La lista nera auspicata Urgewald comprende tutte le aziende energetiche che abbiano almeno una delle seguenti caratteristiche, e cioè che detengano più di 5 GW di capacità termoelettrica a carbone, che producano 10 tonnellate di carbone termico all’anno, o che si affidino al carbone per un quinto della loro produzione di energia o delle loro entrate.
Fra le aziende inserite nella lista di Urgewald ci sono anche tre italiane: Enel, indicata con una capacità installata a carbone di 9,63 GW, anche se ha una quota di generazione a carbone pari a meno del 20% del suo totale e un obiettivo di uscita dal settore; Coeclerici, che deriva più del 50% del suo fatturato dalle attività legate al carbone; ed Edison, controllata da Electricite de France SA (EDF Group).
L’elenco comprende anche un numero crescente di aziende al di fuori dell’industria energetica che stanno pianificando di investire nell’energia a carbone a fianco di operatori energetici affermati, o per soddisfare il loro futuro fabbisogno energetico.
Il continuo sostegno finanziario alle centrali a carbone ha fatto sì che la loro capacità nel mondo sia aumentata di 137 GW dall’entrata in vigore dell’accordo sul clima di Parigi, pari all’intero parco termoelettrico a carbone di Germania, Russia e Giappone messe assieme.
Attualmente, ci sono 522 GW di centrali elettriche a carbone sulla rampa di lancio, di cui si prevede che la metà sarà costruita in Cina, dove hanno sede quattro dei cinque principali sviluppatori di centrali a carbone del mondo.
China Energy prevede di costruire 43 GW di potenza a carbone, seguita da China Datang con 34 GW, China Huaneng con 29 GW e China Huadian con 15GW. Il quinto sviluppatore di centrali a carbone più prolifico al mondo è l’indiana NTPC, che ha in programma altri 14 GW di capacità di produzione da carbone.
“Aspettare la transizione delle compagnie carboniere è una ricetta per mutamenti climatici incontrollabili“, ha detto Schücking. “Se le istituzioni finanziarie non accelereranno la loro uscita dall’industria, falliremo il più elementare di tutti i test climatici: lasciarci il carbone alle spalle”.
Nel rapporto, sono anche citati esempi di involontario umorismo da parte di alcuni operatori fossili che nella loro disarmante onestà evidenziano inconsapevolmente perché il carbone, oltre a far male al clima, rischi di fare molto male anche alle banche che lo finanziano.
La società statunitense Longview Power, proprietaria di una centrale a carbone da 710 MW in West Virginia, è da poco fallita per la seconda volta in meno di 10 anni. Spiegando il tracollo, l’amministratore delegato di Longview Power ha detto: “È stato un inverno talmente caldo e insolito, che i prezzi per noi sono stati meno della metà di quelli che vediamo normalmente”.

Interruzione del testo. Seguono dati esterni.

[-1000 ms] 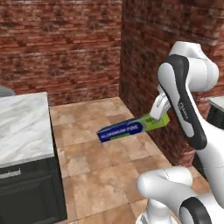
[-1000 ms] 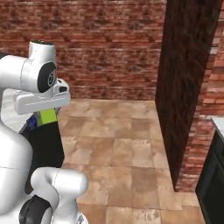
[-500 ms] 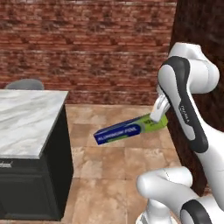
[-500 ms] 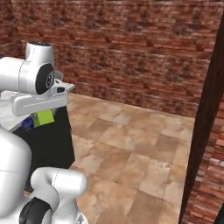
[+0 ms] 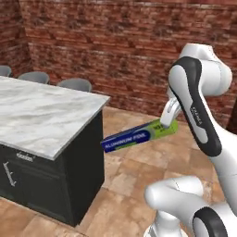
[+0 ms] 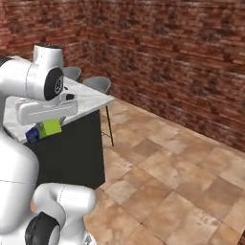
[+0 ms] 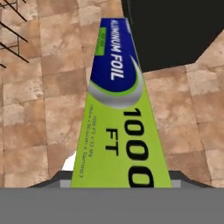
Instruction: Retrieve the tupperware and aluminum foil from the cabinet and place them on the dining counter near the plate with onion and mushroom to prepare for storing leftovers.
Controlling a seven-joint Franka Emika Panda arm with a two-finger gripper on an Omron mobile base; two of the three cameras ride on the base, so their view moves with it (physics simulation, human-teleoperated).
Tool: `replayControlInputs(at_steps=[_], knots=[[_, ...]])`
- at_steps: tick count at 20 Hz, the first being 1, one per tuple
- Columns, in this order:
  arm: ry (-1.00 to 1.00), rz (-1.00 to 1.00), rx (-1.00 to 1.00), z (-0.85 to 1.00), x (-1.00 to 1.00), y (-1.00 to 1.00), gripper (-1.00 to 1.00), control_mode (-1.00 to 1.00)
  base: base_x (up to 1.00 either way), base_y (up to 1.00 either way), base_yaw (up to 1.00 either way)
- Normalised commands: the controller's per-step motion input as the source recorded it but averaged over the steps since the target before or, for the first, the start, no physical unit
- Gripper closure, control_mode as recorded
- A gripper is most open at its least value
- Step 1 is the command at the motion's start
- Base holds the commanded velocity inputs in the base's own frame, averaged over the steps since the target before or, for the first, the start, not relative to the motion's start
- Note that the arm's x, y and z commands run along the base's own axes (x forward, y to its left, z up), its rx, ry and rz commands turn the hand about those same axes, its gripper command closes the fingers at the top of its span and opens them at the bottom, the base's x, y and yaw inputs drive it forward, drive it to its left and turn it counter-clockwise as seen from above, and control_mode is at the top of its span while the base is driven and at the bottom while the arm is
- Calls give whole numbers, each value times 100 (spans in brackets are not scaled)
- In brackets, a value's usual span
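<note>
My gripper (image 5: 167, 126) is shut on the lime-green end of the aluminum foil (image 5: 133, 139), a long blue carton held nearly level above the tiled floor. Its blue end points toward the dining counter (image 5: 41, 115), a marble-topped island with black sides at the left. From the right base camera, the green end of the aluminum foil (image 6: 49, 128) hangs under the hand, in front of the dining counter (image 6: 91, 99). The hand camera looks along the aluminum foil (image 7: 118, 109) from the gripper (image 7: 119, 181) toward the island's black side. The tupperware, cabinet and plate are out of view.
Round grey stools (image 5: 74, 84) stand along the island's far side, another stool (image 6: 98, 84) at its corner. Brick walls (image 5: 129, 51) close off the back. Brown tiled floor (image 6: 162, 167) lies open to the right of the island.
The whole picture has swung as the base turns: the island has come nearer and its stools have come into view. The carton stays in the gripper as before.
</note>
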Motion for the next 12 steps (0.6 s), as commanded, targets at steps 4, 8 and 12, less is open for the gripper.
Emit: replayControlInputs(at_steps=[4,8,12], knots=[[0,0,0,0,0,0,100,100,39,7,76],[0,0,0,0,0,0,100,100,50,6,73],[0,0,0,0,0,0,100,100,76,0,67]])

Apparentemente, il top manager non ha colto l’ironia di una dichiarazione in cui si lamenta e imputa il crack finanziario della sua società di generazione carbonifera alle temperature più calde del solito…
In un altro esempio, la Japan Oil, Gas and Metals National Corporation, il cui business è quello di fornire supporto finanziario e tecnico per lo sviluppo delle miniere di carbone all’estero da parte delle aziende giapponesi, per la presentazione del suo profilo aziendale, ha invece ideato il brillante slogan: “Scavare il futuro“.